■ PROBLEM TO WORK ON ■
From the first line of the listing below, retype each line up to and including the one with "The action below"; pictures stay out.

——

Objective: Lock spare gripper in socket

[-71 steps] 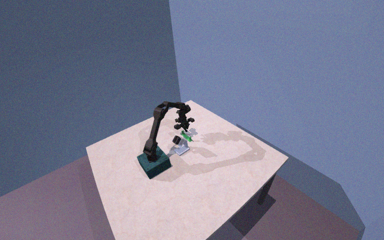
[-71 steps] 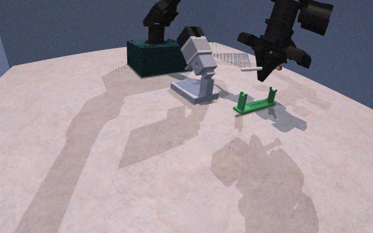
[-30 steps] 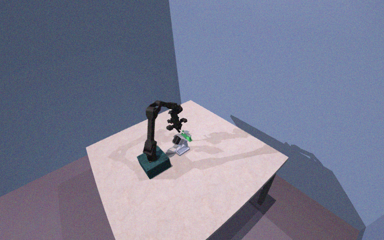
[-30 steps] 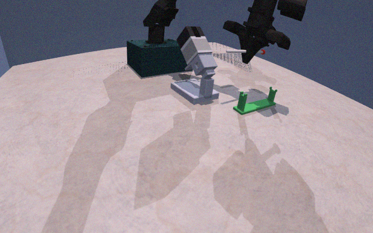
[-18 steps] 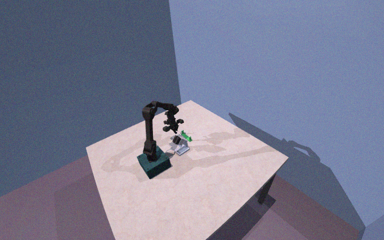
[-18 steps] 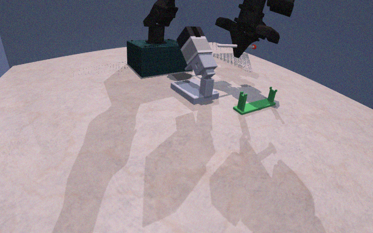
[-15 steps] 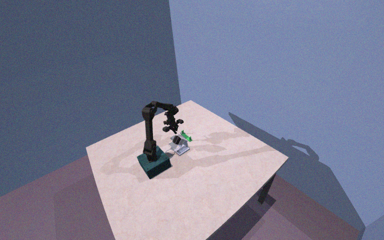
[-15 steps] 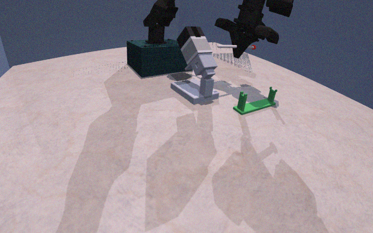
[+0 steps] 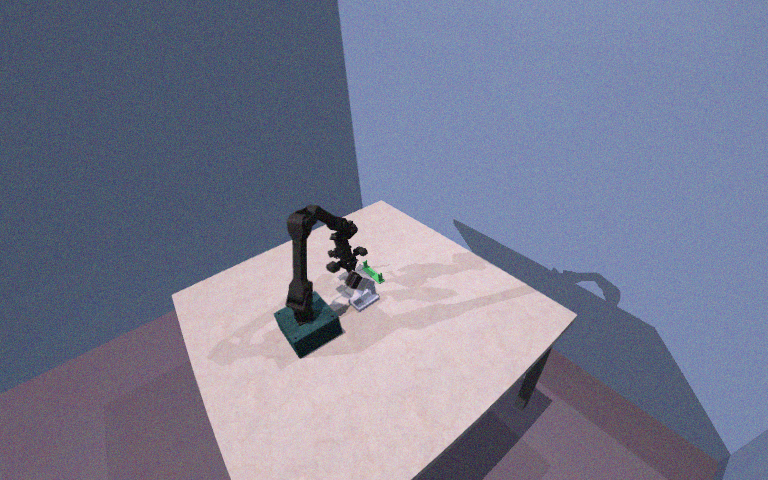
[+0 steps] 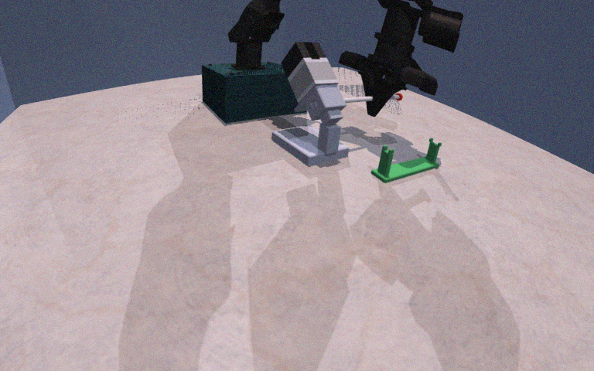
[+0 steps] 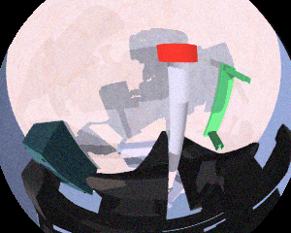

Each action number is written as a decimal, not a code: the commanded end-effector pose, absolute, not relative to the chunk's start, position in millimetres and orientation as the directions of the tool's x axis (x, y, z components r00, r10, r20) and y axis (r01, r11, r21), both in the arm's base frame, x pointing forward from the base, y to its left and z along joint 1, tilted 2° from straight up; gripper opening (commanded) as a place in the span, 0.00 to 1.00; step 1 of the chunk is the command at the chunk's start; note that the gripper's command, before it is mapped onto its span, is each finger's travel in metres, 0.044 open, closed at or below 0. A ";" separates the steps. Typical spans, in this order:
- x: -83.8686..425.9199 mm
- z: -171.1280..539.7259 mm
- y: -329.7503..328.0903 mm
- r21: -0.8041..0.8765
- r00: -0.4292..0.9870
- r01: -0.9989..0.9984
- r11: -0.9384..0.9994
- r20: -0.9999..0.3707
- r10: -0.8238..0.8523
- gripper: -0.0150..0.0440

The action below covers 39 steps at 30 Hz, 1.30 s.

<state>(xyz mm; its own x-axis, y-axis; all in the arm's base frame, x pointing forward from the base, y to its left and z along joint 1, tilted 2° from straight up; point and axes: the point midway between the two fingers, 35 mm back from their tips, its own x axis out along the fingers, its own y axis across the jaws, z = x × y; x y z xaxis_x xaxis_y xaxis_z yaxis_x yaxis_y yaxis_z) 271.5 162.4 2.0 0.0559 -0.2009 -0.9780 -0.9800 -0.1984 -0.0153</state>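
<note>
My gripper [image 9: 351, 270] [image 10: 376, 104] [image 11: 173, 165] is shut on the lock pin [image 10: 358, 99] [image 11: 177, 92], a white shaft with a red head. It holds the pin roughly level above the table; in the exterior view the head is right of the fingers and the shaft points left. The grey mount [image 9: 364, 300] [image 10: 330, 137] stands left of my gripper there. The spare gripper [image 9: 353, 279] [image 10: 316, 73], white with a dark top, sits tilted at the mount's socket. The pin's far end meets the socket's outline in the exterior view; whether it touches or has entered cannot be told.
A green two-post cradle [image 9: 371, 273] [image 10: 408, 169] [image 11: 220, 104] stands empty on the table, beside the mount and below my gripper. The dark teal arm base [image 9: 308, 327] [image 10: 254, 98] [image 11: 60, 152] is behind the mount in the exterior view.
</note>
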 end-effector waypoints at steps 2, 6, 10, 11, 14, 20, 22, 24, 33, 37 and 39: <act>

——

■ OUTPUT ■
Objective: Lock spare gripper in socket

[-71 steps] 
[-71 steps] 
[-30 steps] 
[-30 steps] 
[-18 steps] 
[-18 steps] 
[-15 steps] 
[-15 steps] 
[+0 steps] 
[+0 steps] 
[+0 steps] 

Each action number is written as a decimal, not a code: the commanded end-effector pose, absolute, not relative to the chunk's start, position in millimetres and orientation as the directions of the tool's x axis (x, y, z components r00, r10, r20) and y axis (r01, r11, r21), both in the arm's base frame, x pointing forward from the base, y to its left and z along joint 1, tilted 2° from straight up; gripper opening (commanded) as a place in the span, 0.00 to 1.00; step 1 of the chunk is the command at the chunk's start; note that the gripper's command, before it is mapped onto its span, is each finger's travel in metres, 0.044 open, closed at or below 0. A ";" separates the steps. Typical spans, in this order:
- x: -83.8686..425.9199 mm
- z: -171.1280..539.7259 mm
- y: -329.7503..328.0903 mm
- r21: -0.8041..0.8765
- r00: -0.4292..0.9870
- r01: -0.9989..0.9984
- r11: -0.9384..0.9994
- r20: -0.9999..0.3707
- r10: -0.8238..0.8523
- gripper: -0.0150..0.0440

The action below covers 39 steps at 30 Hz, 1.30 s.

No more is needed for this exercise.